Mais si la gauche a vaincu, notre parti n'est pas sorti sans dommages de la lutte. Il perd un siège et voit l'écart entre ses forces et celles du POP d'extrême-gauche s'amenuiser dangereusement. Nous devrons en tirer les leçons pour l'avenir, car, aujourd'hui comme hier, nous entendons tout mettre en œuvre pour que la gauche démocratique reste le dénominateur commun de la grande majorité des travailleurs chaux-de-fonniers. Déjà, et quoi qu'on en pense dans certains milieux, la situation s'est largement améliorée depuis 1965 (élections cantonales) et 1967 (élections nationales). Le redressement du parti - qui revient de loin, il faut le reconnaître - est indéniable. Il se poursuivra. Dans la compétition qui oppose, à La Chaux-de-Fonds et ailleurs, le socialisme démocratique au communisme, à travers et grâce à l'unité d'action, usant d'arguments loyaux et nous refusant à sacrifier sur l'autel de la démagogie la plus vile, nous prouverons que l'idéal de la gauche démocratique reste le plus fort.

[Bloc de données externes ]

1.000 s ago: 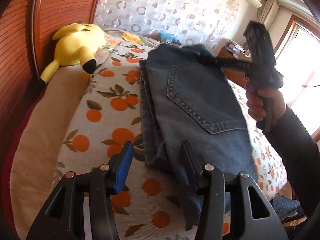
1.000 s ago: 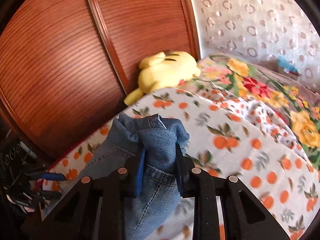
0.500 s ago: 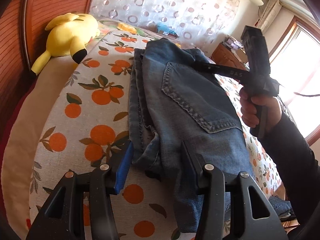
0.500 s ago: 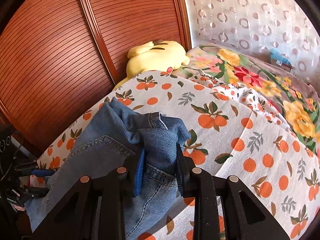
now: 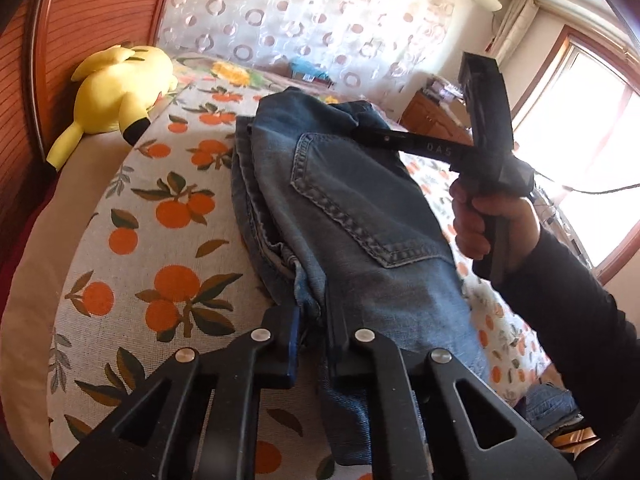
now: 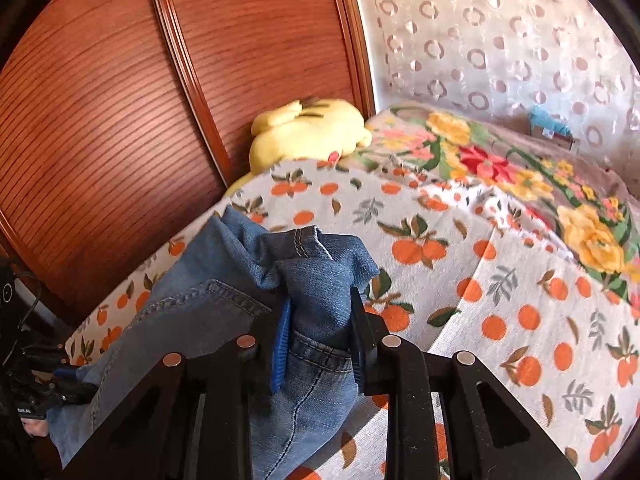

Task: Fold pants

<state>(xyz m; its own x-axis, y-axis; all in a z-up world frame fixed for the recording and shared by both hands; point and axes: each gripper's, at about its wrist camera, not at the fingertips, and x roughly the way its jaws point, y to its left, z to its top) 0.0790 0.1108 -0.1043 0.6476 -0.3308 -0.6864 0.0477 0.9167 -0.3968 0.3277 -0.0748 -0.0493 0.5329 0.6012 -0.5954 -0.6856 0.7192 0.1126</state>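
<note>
Change, left side: my left gripper [image 5: 310,330] has just been closing; a second ago its jaws stood wide apart around the near edge of the jeans [image 5: 360,216], and now I see them pinched tight on that bunched denim edge.
Change, right side: none that I can see; my right gripper [image 6: 318,336] is clamped on a thick wad of waistband as before.
Change, view: the plush toy [image 5: 120,96] sits a little higher and further left in the left wrist view than a second ago.
Jeans, place: folded lengthways on the orange-print bedspread [image 5: 172,216], back pocket [image 5: 360,204] facing up, far end lifted off the bed in the right gripper's grasp, near end lying over the bed's edge.
Right hand: I see it [image 5: 494,228] wrapped round the right gripper's handle, dark sleeve [image 5: 568,320] behind it.
Hidden: the layers under the top fold are visible only as stacked edges on the left; I cannot count them.
Cut off: the leg end of the jeans runs under my left gripper and out of frame.
Hard to make out: the left gripper in the right wrist view is a dark shape at the lower-left edge.
Backdrop: wooden headboard [image 6: 120,100], floral blanket [image 6: 500,160], curtain [image 6: 500,40].
</note>
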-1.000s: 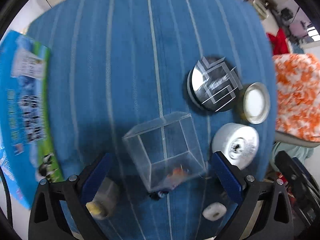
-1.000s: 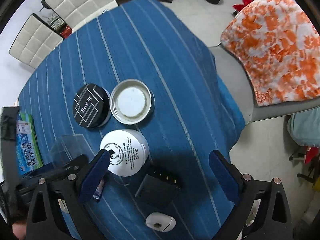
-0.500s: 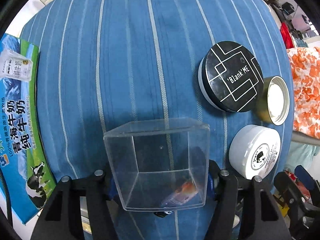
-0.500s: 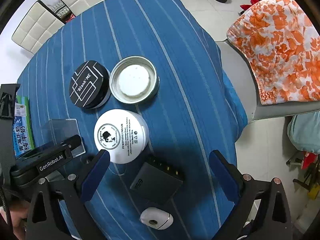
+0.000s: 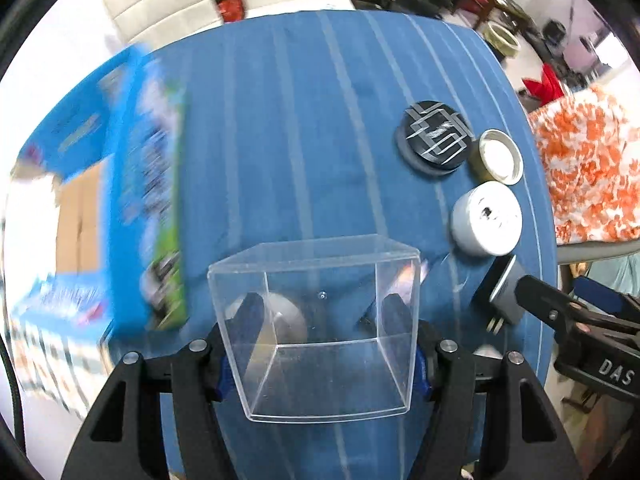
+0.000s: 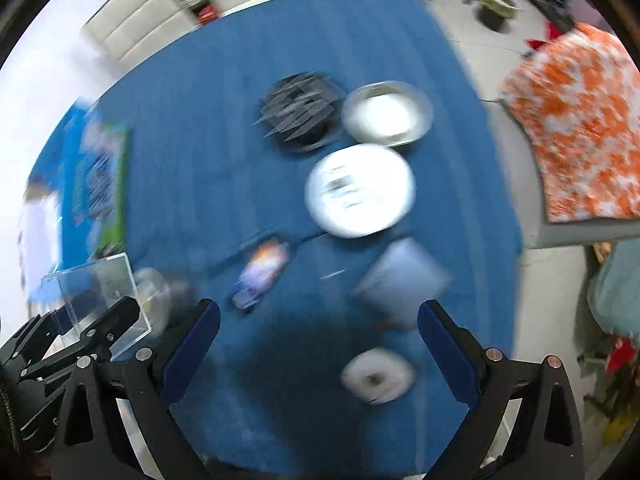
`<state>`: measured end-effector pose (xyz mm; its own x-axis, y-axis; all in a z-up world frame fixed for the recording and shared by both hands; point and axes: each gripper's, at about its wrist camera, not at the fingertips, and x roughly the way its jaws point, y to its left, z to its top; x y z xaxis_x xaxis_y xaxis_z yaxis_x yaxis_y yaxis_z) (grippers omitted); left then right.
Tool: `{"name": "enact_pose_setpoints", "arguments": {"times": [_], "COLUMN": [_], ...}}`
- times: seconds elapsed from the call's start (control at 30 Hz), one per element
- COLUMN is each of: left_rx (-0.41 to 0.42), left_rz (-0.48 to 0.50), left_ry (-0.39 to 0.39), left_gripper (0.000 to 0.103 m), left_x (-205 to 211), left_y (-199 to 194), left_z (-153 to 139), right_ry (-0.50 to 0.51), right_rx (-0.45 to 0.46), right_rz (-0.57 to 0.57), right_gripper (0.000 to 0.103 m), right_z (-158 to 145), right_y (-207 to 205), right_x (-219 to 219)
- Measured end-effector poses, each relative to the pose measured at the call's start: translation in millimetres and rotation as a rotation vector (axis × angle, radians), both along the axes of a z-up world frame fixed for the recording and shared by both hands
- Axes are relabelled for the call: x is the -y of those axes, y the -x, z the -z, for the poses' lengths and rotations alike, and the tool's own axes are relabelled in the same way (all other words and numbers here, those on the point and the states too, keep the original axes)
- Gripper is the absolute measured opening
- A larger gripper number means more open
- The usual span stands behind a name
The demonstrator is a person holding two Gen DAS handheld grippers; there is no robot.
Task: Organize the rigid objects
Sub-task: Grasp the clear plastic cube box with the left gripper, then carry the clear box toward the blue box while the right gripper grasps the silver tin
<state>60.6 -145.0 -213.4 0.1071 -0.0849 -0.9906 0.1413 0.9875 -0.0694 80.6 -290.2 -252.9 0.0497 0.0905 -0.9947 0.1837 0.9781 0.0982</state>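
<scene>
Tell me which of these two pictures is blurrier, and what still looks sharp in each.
Right wrist view is blurrier: the black tin, white cream jar and dark case all smear, only the right gripper stays crisp. Left wrist view: the milk carton smears, while the clear box in the left gripper is sharp.

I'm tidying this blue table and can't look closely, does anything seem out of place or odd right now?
One thing: the clear plastic box is off the blue tablecloth, clamped in the left gripper. The small colourful item it covered now lies bare. Heavy blur hides finer damage.
</scene>
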Motion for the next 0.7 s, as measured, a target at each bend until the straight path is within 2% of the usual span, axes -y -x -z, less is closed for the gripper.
{"name": "enact_pose_setpoints", "arguments": {"times": [0.03,0.1,0.17,0.27,0.3,0.47,0.6,0.7], "left_rx": [0.0,-0.012,-0.025,-0.051,-0.059,-0.079,-0.086,-0.084], "left_rz": [-0.017,-0.066,-0.114,-0.182,-0.2,-0.258,-0.274,-0.274], "left_ry": [-0.006,-0.017,-0.044,-0.076,-0.082,-0.096,-0.091,-0.088], "left_gripper": [0.062,0.062,0.062,0.062,0.062,0.062,0.062,0.062], "left_x": [-7.7,-57.8,-98.5,-126.5,-117.4,-139.1,-137.9,-146.5], "left_y": [7.1,1.8,15.8,26.8,25.4,31.7,17.7,14.6], "left_z": [-3.5,-9.1,-11.4,-0.6,10.6,40.1,63.4,66.5], "right_ry": [-0.015,-0.033,-0.044,-0.025,-0.02,0.05,0.135,0.172], "right_rx": [-0.002,-0.01,-0.014,-0.017,-0.021,-0.032,-0.082,-0.098], "right_rz": [-0.024,-0.09,-0.134,-0.202,-0.223,-0.272,-0.293,-0.281], "right_gripper": [0.101,0.101,0.101,0.101,0.101,0.101,0.084,0.082], "right_z": [1.7,10.6,19.7,34.1,39.0,56.5,84.2,95.4], "right_y": [1.9,3.2,4.2,3.7,3.3,-0.3,-11.4,-17.1], "right_x": [-14.8,-53.6,-82.4,-123.7,-137.9,-180.7,-198.4,-204.3]}}
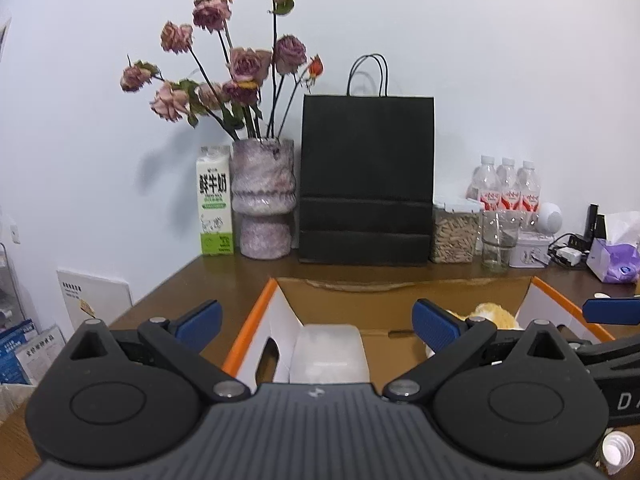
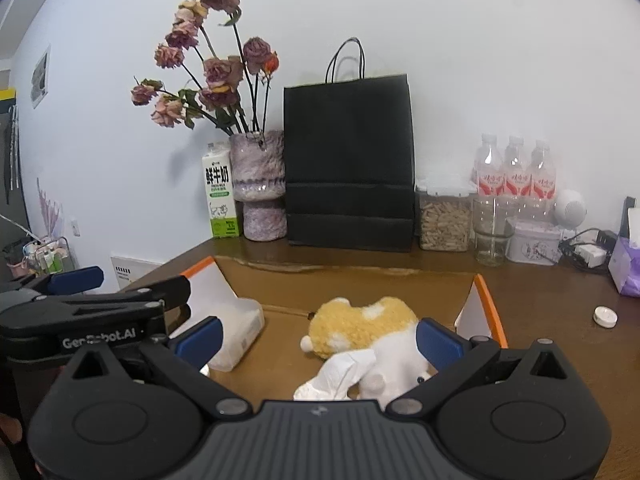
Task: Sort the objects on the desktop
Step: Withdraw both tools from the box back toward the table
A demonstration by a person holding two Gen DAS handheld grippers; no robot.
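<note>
An open cardboard box (image 1: 256,312) with orange edges sits on the brown desk; it also shows in the right wrist view (image 2: 486,300). Inside lie a translucent white pack (image 1: 328,352) (image 2: 240,332), a yellow and white plush toy (image 2: 360,320) (image 1: 490,314) and a crumpled white tissue (image 2: 332,380). My left gripper (image 1: 316,320) is open and empty above the box's left part. My right gripper (image 2: 318,338) is open and empty above the plush toy and tissue. The left gripper also shows at the left of the right wrist view (image 2: 76,280).
Along the wall stand a milk carton (image 1: 216,204), a vase of dried roses (image 1: 264,200), a black paper bag (image 1: 366,180), a jar of seeds (image 1: 456,232), an empty glass (image 1: 498,240), three water bottles (image 1: 508,188), a white tin (image 1: 530,250) and a tissue pack (image 1: 616,256). A white cap (image 2: 605,316) lies on the desk.
</note>
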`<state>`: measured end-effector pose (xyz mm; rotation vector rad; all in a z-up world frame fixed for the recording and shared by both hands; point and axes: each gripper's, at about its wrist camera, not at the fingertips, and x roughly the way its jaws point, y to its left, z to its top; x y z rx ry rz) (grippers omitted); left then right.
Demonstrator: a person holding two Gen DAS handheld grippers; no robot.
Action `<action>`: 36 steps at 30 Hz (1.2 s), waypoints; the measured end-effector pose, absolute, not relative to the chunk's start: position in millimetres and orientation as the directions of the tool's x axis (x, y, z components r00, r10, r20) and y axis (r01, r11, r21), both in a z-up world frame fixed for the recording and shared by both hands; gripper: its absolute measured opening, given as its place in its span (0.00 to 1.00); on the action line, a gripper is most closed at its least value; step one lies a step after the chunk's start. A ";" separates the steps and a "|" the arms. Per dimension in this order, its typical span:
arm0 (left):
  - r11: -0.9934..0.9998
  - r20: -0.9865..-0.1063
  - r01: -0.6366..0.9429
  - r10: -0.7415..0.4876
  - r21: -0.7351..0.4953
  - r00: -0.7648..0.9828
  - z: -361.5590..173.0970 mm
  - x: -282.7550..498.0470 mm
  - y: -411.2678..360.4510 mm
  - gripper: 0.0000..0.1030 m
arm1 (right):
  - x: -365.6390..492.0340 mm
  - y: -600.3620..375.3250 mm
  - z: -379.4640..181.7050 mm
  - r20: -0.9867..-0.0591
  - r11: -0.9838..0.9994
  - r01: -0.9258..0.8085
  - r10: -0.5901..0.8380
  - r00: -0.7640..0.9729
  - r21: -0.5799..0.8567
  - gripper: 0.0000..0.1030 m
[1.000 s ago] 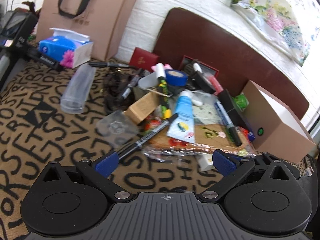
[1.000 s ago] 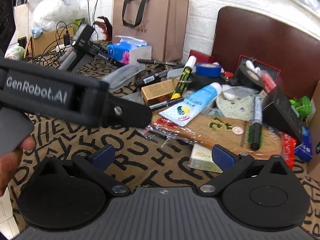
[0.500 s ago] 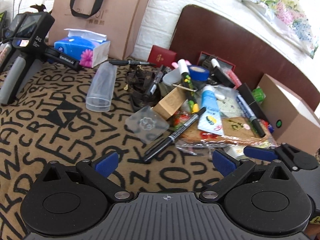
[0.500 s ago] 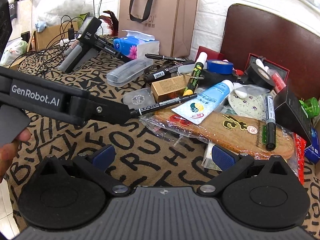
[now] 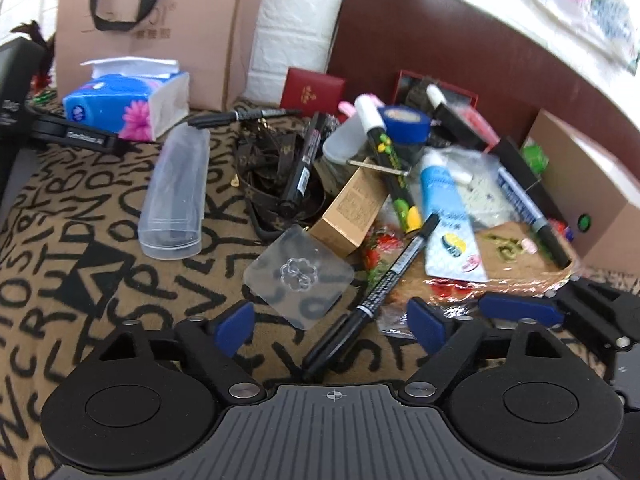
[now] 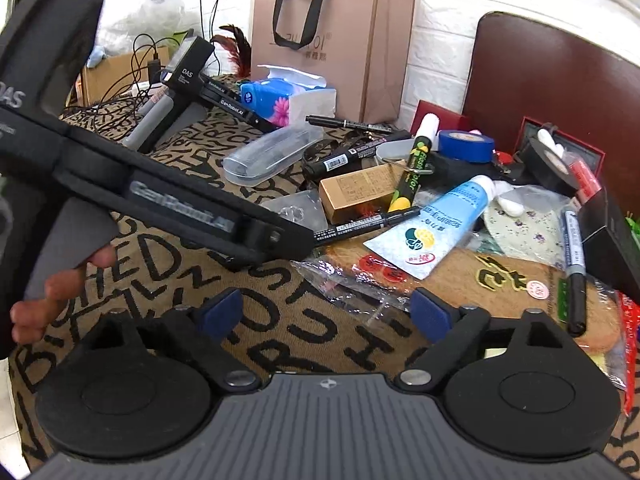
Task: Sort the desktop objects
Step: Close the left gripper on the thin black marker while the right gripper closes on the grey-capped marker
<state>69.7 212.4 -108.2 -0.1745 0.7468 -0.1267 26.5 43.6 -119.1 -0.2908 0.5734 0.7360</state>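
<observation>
A black pen lies slanted on the letter-print cloth, its tail end between the fingers of my left gripper. The jaws are closing and the pads stand clear of the pen. A clear square sticky pad lies just left of the pen. In the right wrist view the left gripper's body reaches across to the same pen. My right gripper is also closing, over bare cloth and the edge of a plastic wrapper, holding nothing.
The pile behind holds a blue-white tube, a small brown carton, a white-capped marker and blue tape. A clear case and tissue pack lie left. A cardboard box stands right.
My left gripper has moved in toward the black pen, whose tail now lies between its fingers. Both grippers' jaws have narrowed a little. The right gripper has stayed in place.
</observation>
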 end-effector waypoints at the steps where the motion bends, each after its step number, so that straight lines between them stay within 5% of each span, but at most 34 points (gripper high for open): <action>1: 0.978 -0.671 0.054 -0.180 -0.204 0.719 -110.1 72.6 213.0 0.80 | 27.3 44.1 -118.8 -0.582 0.711 -0.701 0.547 0.602 -0.056 0.81; 4: 0.973 -0.668 0.056 -0.195 -0.224 0.718 -112.0 71.9 216.2 0.78 | 28.1 39.6 -111.4 -0.549 0.727 -0.678 0.525 0.650 -0.108 0.72; 10: 0.969 -0.660 0.060 -0.209 -0.241 0.722 -114.5 74.3 215.4 0.76 | 51.4 2.3 -87.9 -0.465 0.828 -0.547 0.438 0.770 -0.126 0.72; 16: 0.969 -0.663 0.048 -0.202 -0.243 0.720 -114.1 84.1 212.4 0.77 | 84.1 -19.8 -99.4 -0.492 0.905 -0.404 0.294 0.819 -0.131 0.60; 20: 0.971 -0.668 0.062 -0.205 -0.231 0.716 -110.8 83.0 209.3 0.42 | 91.7 -25.4 -106.4 -0.515 0.912 -0.395 0.287 0.808 -0.110 0.51; 24: 0.975 -0.680 0.098 -0.210 -0.200 0.702 -108.7 81.4 199.6 0.27 | 92.9 -27.0 -107.6 -0.516 0.914 -0.395 0.296 0.804 -0.091 0.29; 30: 0.967 -0.694 0.110 -0.242 -0.230 0.678 -106.7 71.3 189.7 0.11 | 83.0 -31.1 -103.3 -0.521 0.909 -0.408 0.311 0.795 -0.081 0.16; 36: 0.963 -0.713 0.108 -0.255 -0.246 0.653 -112.6 53.0 178.1 0.08 | 50.8 -45.8 -102.6 -0.531 0.890 -0.451 0.352 0.771 -0.065 0.16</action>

Ce qui vient de se passer à La Chaux-de-Fonds, et c'est en quoi j'y vois une exemplaire leçon politique, c'est la preuve que le courage de faire front, la détermination des hommes, le refus d'user de procédés qui déshonorent ceux qui s'en servent, sont payants. Songez où nous en étions il y a quelques mois, camarades, voyez où nous sommes parvenus aujourd'hui. Après cinquante ans de pouvoir, devenu pour chacun de nos adversaires l'ennemi public numéro un, notre parti reste le plus fort et le plus grand de cette ville. Lorsque ceux qui nous vouent tous les quatre ans à la plus misérable des défaites pourront en dire autant, nous nous inclinerons.
En attendant, le parti vous dit merci à vous tous, militants fidèles, électeurs et électrices clairvoyants, qui avez eu foi dans votre ville socialiste, cité heureuse.